Attackers are exploiting Cisco ASA/FTD flaw in search for sensitive data
An unauthenticated file read vulnerability (CVE-2020-3452) affecting Cisco Adaptive Security Appliance (ASA) and Firepower Threat Defense (FTD) software is being exploited by attackers in the wild.
For the moment, it seems that it is being used just to read LUA source files, but it can be used to view files that may contain information such as WebVPN configuration, bookmarks, web cookies, partial web content, and HTTP URLs.

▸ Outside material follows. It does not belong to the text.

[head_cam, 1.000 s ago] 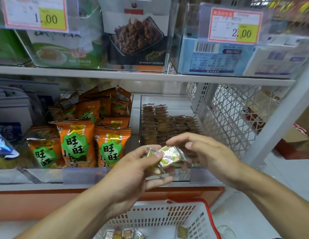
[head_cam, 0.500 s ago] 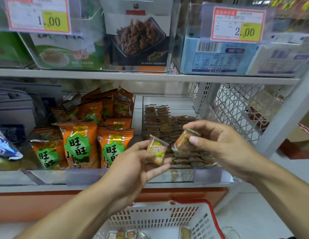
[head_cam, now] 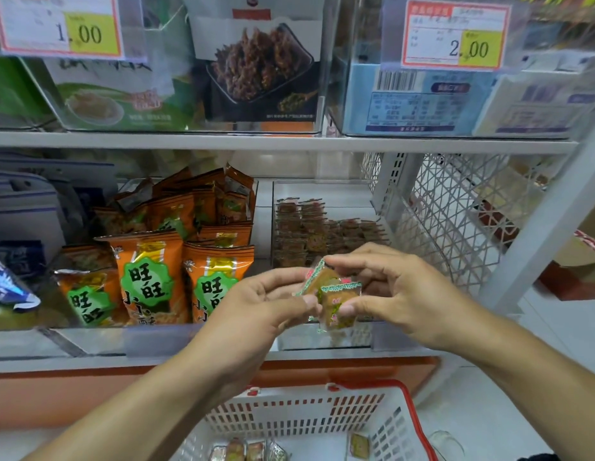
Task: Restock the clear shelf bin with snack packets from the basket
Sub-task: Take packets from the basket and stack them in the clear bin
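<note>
Small clear snack packets [head_cam: 334,294] with green-edged seals and brown contents are pinched between both my hands in front of the clear shelf bin [head_cam: 322,337]. My left hand [head_cam: 256,307] grips them from the left, my right hand [head_cam: 396,291] from the right, fingertips meeting over the packets. The bin holds stacked rows of the same brown packets [head_cam: 309,231]. Below, the white basket with a red rim [head_cam: 322,417] holds several loose packets [head_cam: 249,450] on its floor.
Orange snack bags [head_cam: 146,277] fill the bin to the left. A white wire mesh panel [head_cam: 455,221] and a shelf post [head_cam: 538,234] stand to the right. The upper shelf carries boxed goods behind price tags [head_cam: 454,34].
My right hand, which had lifted one packet toward the bin, has come back to my left hand. Both hands now meet over the packets in front of the bin.
</note>
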Demonstrator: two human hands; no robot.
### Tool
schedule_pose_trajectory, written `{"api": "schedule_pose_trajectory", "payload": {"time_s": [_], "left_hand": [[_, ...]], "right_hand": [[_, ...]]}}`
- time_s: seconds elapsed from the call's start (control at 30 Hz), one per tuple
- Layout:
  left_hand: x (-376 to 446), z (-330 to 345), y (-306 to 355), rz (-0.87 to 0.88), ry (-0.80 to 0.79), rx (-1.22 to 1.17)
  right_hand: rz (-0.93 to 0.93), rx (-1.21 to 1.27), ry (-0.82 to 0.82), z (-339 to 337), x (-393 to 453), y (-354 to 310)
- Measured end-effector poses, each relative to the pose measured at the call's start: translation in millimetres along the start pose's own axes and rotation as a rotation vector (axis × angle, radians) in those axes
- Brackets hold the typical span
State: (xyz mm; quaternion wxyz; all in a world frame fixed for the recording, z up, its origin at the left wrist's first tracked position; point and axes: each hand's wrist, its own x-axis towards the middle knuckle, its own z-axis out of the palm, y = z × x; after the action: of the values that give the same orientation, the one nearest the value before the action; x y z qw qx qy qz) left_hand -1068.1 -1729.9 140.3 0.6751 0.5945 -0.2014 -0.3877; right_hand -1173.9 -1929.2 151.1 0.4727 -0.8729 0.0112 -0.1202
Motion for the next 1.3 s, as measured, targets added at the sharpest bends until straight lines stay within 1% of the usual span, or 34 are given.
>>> {"api": "schedule_pose_trajectory", "payload": {"time_s": [0.07, 0.2, 0.3, 0.37, 0.4, 0.43, 0.5, 0.57, 0.63, 0.7, 0.73, 0.77, 0.87, 1.0, 1.1, 1.23, 1.3], "left_hand": [[2.7, -2.0, -3.0, 0.052, 0.069, -0.012], [7.0, -1.3, -6.5, 0.187, 0.138, 0.190], [10.1, 3.3, -9.8, 0.153, 0.120, 0.260], [12.6, 6.8, -14.0, 0.107, 0.101, 0.273], [12.7, 8.6, -16.7, 0.107, 0.118, 0.313], [11.6, 10.9, -19.5, 0.125, 0.146, 0.401], [7.2, 16.1, -26.1, 0.193, 0.165, 0.687], [4.3, 21.6, -34.8, 0.239, 0.071, 0.987], [4.8, 21.7, -41.7, 0.239, -0.007, 1.224], [8.8, 20.1, -47.3, 0.306, -0.084, 1.493], [10.2, 20.0, -49.0, 0.331, -0.108, 1.587], [11.2, 20.9, -49.3, 0.317, -0.113, 1.638], [14.3, 25.1, -48.7, 0.230, -0.115, 1.676], [18.4, 32.5, -45.0, 0.152, -0.078, 1.746], [22.5, 40.0, -43.8, 0.092, -0.052, 1.825], [31.0, 43.9, -44.3, -0.014, -0.019, 1.822], [33.7, 43.8, -43.5, -0.019, 0.012, 1.822]], "right_hand": [[-0.011, 0.008, 0.015, 0.8, 0.7, 2.6], [0.014, -0.069, -0.037, 4.0, 1.7, 6.2], [0.007, -0.160, -0.057, 6.1, 3.9, 6.8], [0.044, -0.198, -0.073, 5.8, 8.2, 8.7], [0.071, -0.219, -0.070, 4.9, 11.7, 11.3], [0.097, -0.240, -0.056, 3.8, 16.5, 14.7], [0.154, -0.291, 0.019, 1.0, 29.2, 23.3], [0.212, -0.420, 0.141, -3.4, 45.1, 31.7], [0.245, -0.508, 0.203, -5.6, 60.8, 38.3], [0.260, -0.516, 0.176, -2.5, 73.2, 45.3], [0.265, -0.518, 0.146, 1.2, 78.0, 48.6], [0.274, -0.521, 0.130, 5.7, 82.5, 51.3], [0.309, -0.475, 0.179, 18.0, 93.1, 54.9], [0.434, -0.392, 0.234, 28.2, 105.1, 56.2], [0.517, -0.413, 0.225, 32.1, 112.8, 57.2], [0.487, -0.465, 0.191, 34.8, 109.6, 56.8], [0.446, -0.508, 0.119, 35.5, 103.6, 57.2]]}}
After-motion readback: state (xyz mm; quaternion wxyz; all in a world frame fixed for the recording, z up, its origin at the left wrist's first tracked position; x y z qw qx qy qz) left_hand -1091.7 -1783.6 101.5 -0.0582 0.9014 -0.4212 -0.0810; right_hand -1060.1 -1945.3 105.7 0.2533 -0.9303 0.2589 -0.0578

There’s a proof of concept doing the rounds for directory path traversal (yes, it’s 1998 again) in Cisco AnyConnect SSL VPN.
It’s already being mass spammed across internet.
As far as I can see people can only read LUA source files so far, so not terribly problematic as is. https://t.co/kSIFQdz1go
— Kevin Beaumont (@GossiTheDog) July 24, 2020
About the vulnerability (CVE-2020-3452)
CVE-2020-3452 affects the web services interface of Cisco ASA and Cisco FTD software and can be exploited by remote unauthenticated attackers to read sensitive files within the web services file system on the targeted device (but not to obtain access to ASA or FTD system files or underlying operating system files).
“The vulnerability is due to a lack of proper input validation of URLs in HTTP requests processed by an affected device. An attacker could exploit this vulnerability by sending a crafted HTTP request containing directory traversal character sequences to an affected device,” Cisco explained.
“A successful exploit could allow the attacker to view arbitrary files within the web services file system on the targeted device. As an example, this could allow an attacker to impersonate another VPN user and establish a Clientless SSL VPN or AnyConnect VPN session to the device as that user.”
Devices are vulnerable only if they are running a vulnerable release of the software AND are configured with either WebVPN or AnyConnect features.
The vulnerability was discovered by Mikhail Klyuchnikov of Positive Technologies and Abdulrahman Nour and Ahmed Aboul-Ela of RedForce. Cisco patched it last week by releasing security updates and hotfixes. Shortly after, Aboul-Ela published a PoC for it:
Here is POC of CVE-2020-3452, unauthenticated file read in Cisco ASA & Cisco Firepower.
For example to read "/+CSCOE+/portal_inc.lua" file.
https://<domain>/+CSCOT+/translation-table?type=mst&textdomain=/%2bCSCOE%2b/portal_inc.lua&default-language&lang=../
Happy Hacking! pic.twitter.com/aBA3R7akkC
— Ahmed Aboul-Ela (@aboul3la) July 22, 2020
Cisco confirmed that wxploitation attempts started the day after. Rapid7 scanned the internet-accessible ASA/FTD devices and found 85,000.
“Since it is difficult (if not impossible) to legally fingerprint Cisco ASA/FTD versions remotely, Rapid7 Labs revisited the ‘uptime’ technique described in a 2016 blog post for another Cisco ASA vulnerability, which shows that only about 10% of Cisco ASA/FTD devices have been rebooted since the release of the patch. This is a likely indicator they’ve been patched,” noted Bob Rudis, Chief Data Scientist at Rapid7.